The published evidence in support of Huang’s work is skimpy. No controlled clinical trials have been carried out, although Huang said he’s talking with the Miami Project to Cure Paralysis about designing such studies.
“We are evaluating his work and determining what next steps would be appropriate, if any,” a spokesman for the Miami Project told The Scientist. In fact, two physicians from the Miami Project are currently in Beijing for 10 days to gather information on Huang’s procedure and to evaluate the progress made by patients.
Wise Young, a research professor at New York University’s medical school, told The Scientist Huang’s work was interesting. “His results represent a credible phase 1 trial that establishes the safety and feasibility of such transplants. Preliminary analyses of the results suggest that the procedure may produce rapid but modest sensory and motor improvements in people from 2 to 40 years after injury. These results await confirmation with more rigorous controlled trials.”
Huang himself does not claim a miracle cure. With spinal injury patients, he said, neurological functions can improve, but he expects no complete recovery. With ALS, “If the process can keep them stable, that’s already pretty good.” In the Chinese Medical Journal last year, Huang published a report showing results in 171 spinal cord injury patients, 2 to 8 weeks after transplantation. The study used the International Standards for Neurological and Functional Classification of Spinal Cord Injury scale, which gives a best total score of 100 for motor function and 112 for pin-prick (light-touch) sensation. Huang did not report baseline scores, but after OEC transplantation, motor scores increased by 8.3 in patients aged 21 to 30 years and 5.7 in those aged 31 to 40 years, he reported. Light-touch scores increased by 15.5 and 12.0 in the same groups.
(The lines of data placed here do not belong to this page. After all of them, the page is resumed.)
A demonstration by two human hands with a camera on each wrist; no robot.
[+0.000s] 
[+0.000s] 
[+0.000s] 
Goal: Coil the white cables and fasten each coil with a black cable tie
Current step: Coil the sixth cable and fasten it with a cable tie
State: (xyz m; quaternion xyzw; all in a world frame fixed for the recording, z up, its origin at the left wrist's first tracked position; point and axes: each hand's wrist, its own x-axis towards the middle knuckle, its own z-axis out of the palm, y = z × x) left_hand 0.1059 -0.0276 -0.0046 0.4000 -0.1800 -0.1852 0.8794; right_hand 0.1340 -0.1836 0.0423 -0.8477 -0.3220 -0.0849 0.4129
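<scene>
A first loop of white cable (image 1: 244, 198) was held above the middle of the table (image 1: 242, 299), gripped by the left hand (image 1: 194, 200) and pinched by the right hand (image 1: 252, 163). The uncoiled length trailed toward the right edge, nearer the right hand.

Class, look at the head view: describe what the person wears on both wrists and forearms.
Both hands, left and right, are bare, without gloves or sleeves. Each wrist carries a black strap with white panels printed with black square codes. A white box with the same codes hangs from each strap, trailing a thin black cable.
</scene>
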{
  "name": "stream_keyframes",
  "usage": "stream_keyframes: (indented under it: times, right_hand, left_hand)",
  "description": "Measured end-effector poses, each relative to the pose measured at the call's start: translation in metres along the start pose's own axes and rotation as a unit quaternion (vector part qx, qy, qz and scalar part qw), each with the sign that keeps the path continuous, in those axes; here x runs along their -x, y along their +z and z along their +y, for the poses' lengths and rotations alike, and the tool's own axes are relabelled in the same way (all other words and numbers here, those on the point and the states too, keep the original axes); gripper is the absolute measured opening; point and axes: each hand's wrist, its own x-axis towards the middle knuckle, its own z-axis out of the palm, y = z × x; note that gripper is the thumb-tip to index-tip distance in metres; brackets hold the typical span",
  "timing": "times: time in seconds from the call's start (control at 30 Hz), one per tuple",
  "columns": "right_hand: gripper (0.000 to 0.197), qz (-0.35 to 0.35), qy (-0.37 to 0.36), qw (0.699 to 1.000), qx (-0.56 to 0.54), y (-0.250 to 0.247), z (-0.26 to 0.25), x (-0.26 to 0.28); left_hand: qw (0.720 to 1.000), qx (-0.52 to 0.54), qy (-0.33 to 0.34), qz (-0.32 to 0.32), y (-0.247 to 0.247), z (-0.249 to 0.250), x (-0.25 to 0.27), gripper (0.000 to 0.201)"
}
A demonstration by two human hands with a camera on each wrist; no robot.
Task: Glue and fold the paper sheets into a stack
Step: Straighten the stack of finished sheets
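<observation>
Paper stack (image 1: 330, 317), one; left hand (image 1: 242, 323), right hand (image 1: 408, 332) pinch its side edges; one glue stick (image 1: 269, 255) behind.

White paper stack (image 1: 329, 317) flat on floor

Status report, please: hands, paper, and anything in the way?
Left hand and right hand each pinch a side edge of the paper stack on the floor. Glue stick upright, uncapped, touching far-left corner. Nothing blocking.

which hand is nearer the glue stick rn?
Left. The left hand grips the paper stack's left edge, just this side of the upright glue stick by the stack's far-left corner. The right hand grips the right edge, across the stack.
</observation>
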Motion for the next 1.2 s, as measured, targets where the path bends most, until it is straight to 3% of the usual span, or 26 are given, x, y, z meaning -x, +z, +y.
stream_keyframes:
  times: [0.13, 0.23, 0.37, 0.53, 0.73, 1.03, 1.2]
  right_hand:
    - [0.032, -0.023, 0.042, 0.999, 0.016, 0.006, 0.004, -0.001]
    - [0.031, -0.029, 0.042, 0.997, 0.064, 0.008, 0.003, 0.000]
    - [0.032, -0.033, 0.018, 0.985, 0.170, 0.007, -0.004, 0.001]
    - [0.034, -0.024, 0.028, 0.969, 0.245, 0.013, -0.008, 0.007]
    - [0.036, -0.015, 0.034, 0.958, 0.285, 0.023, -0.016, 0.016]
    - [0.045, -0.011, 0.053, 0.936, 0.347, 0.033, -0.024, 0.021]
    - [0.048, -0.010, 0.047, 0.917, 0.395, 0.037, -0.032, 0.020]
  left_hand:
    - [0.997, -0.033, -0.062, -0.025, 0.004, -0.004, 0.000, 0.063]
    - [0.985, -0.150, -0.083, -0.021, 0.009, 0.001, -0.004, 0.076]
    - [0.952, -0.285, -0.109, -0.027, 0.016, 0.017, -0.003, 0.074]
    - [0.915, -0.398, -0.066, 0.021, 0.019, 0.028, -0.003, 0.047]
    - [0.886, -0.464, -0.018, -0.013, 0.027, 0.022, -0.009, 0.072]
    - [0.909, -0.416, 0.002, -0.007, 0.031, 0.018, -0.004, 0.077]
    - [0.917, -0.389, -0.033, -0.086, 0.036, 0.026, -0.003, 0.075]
Jake Giambrone, 18, was paralyzed following a wrestling accident 3 years ago and has lost all ability to move his body. Just 2 days after he underwent the transplant in Huang’s operating room, I watched as Jake struggled to move his thumb and as he talked about feeling muscle spasms for the first time since his injury. “It may not seem like much to you all, but he hasn’t moved in 3 years,” said Susan Giambrone, Jake’s mother. “We’re real excited about the thumb.”
Cade Richardson, 31, underwent surgery on Monday for paralysis that resulted from a paragliding accident in 2001.
Richardson heard about Huang from another patient. He communicated with Young, who he says cautioned him to wait another 6 months before trying the procedure. (Young, who studies OECs in mice, also moderates a CareCure chatroom for spinal cord injuries where a lot of news about Huang’s research is discussed). But when Richardson started hearing more success stories coming out of China, he decided to go ahead.
“It’s going to be another 5 or 6 years before anything happens in the United States,” Richardson told The Scientist. “I don’t want to wait another 5 or 6 years.”
Dr. Perlmutter’s comment:
Bottom line, there is very little to offer ALS patients. While it is reasonable to be skeptical, we should not deny ALS patients any opportunity, however remote, which could prove beneficial. Our duty is to learn as much as we can about new and potentially helpful approaches to health challenges, especially diseases like ALS.